There has been much debate; the most common suggestions are a pixie or a leprechaun, the most convincing being ‘fairy’ as she has a set of fast beating wings constantly buzzing on her back– however she isn’t particularly ethereal and is actually considerably clumsy, often having to be caught as she suddenly loses the ability to fly and plummets to the ground for no particular reason, or when she gets over excited after listening to ‘Flo Rider’ and charges headfirst into a cupboard door.

Some people think she is entirely imaginary.

Whatever she is, I cannot shake her off. And so Sunday morning happened.

Just because there is light outside does not mean that it directly follows that we must all bask within it. That we must rush outside sans clothing and wash our indecent body masses in the UV shower that exists at this time of year.

And it’s only going to get worse.
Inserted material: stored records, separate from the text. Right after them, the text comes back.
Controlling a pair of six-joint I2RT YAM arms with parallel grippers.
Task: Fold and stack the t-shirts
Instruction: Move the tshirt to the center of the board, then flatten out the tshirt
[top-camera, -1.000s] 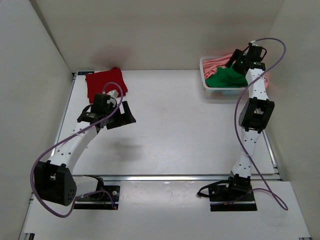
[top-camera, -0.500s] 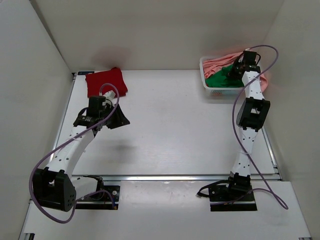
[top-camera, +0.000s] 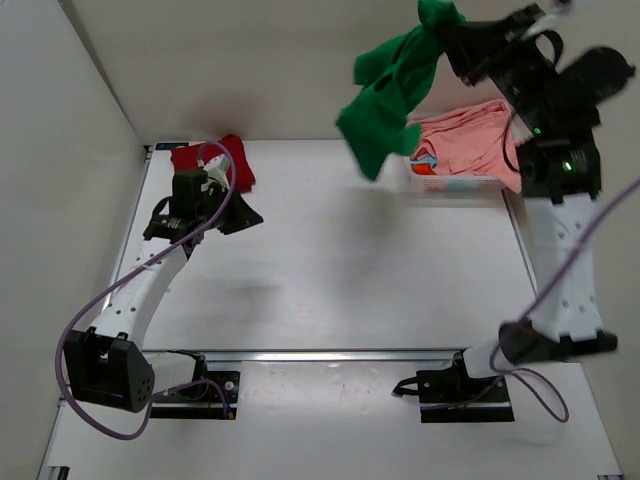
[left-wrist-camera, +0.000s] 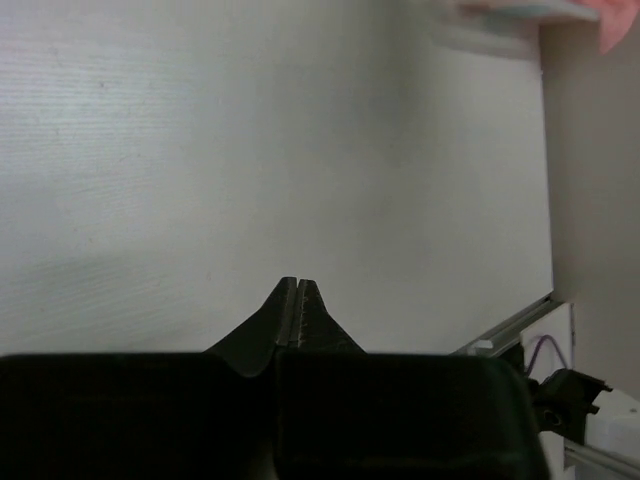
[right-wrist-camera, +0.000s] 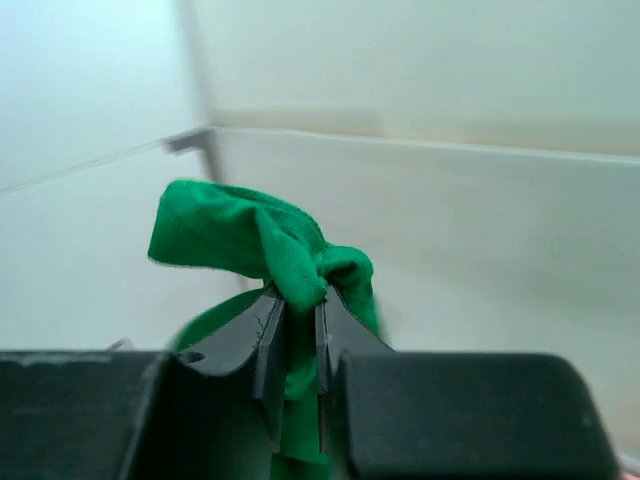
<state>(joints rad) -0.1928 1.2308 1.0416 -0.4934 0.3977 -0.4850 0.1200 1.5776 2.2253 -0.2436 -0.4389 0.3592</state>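
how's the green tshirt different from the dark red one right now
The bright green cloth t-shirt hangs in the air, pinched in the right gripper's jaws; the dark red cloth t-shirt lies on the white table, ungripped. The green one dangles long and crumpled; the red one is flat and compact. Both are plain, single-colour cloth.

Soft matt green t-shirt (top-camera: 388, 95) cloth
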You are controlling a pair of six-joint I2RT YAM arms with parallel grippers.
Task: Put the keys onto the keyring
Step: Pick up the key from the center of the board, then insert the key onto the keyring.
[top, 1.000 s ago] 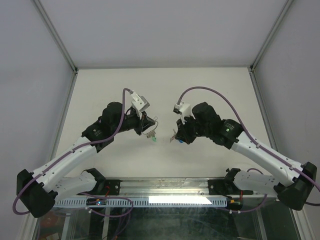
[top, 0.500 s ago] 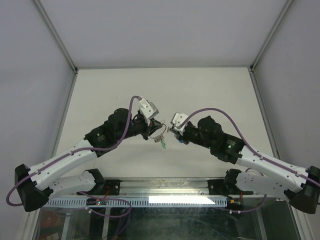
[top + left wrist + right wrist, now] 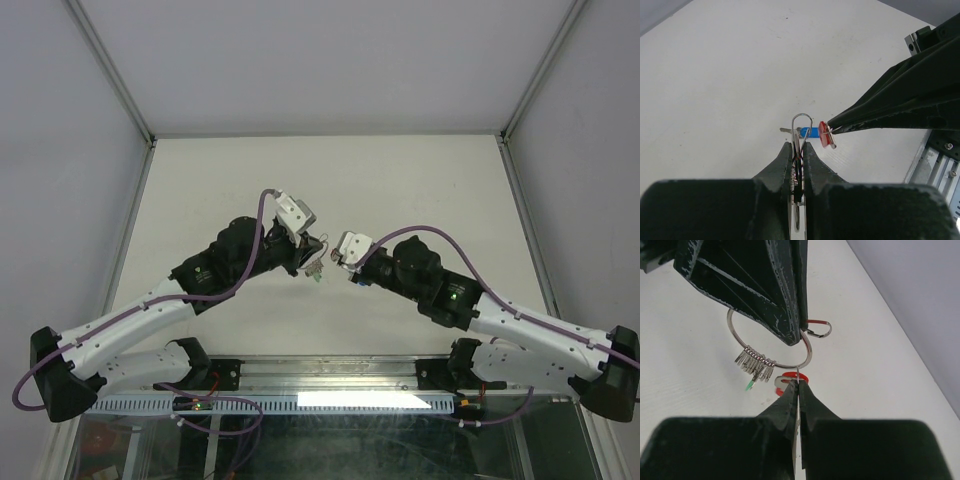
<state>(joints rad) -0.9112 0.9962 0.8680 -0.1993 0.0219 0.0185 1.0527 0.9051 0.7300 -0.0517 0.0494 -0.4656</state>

Soon people will be draping themselves over every available surface at every available opportunity because ‘IT’S SUMMER! YEAH!’ – So bloody what?

If I want to stay inside, in bed during daylight hours – and let me remind you, these start as early as 5am, even on weekends – that is not a crime against the season! The summer won’t wrathfully spurn me and blow snow in my face!

We don’t have to go outside and supplicate ourselves in veneration of a deified orb, lathering ourselves in overpriced balm as if it were Ra’s own anointing oil, before offering barely naked bodies up for sacrifice in the vain hope that we will somehow consume all the rays of the summer, absorbing them into our wobbling, bulbous, pitiable figures of misery, and, as a direct result, our levels of joy, happiness and contentment will exponentially increase, despite the fetid filth and squalor our souls are already suffocating in

But you just can't explain that to some people.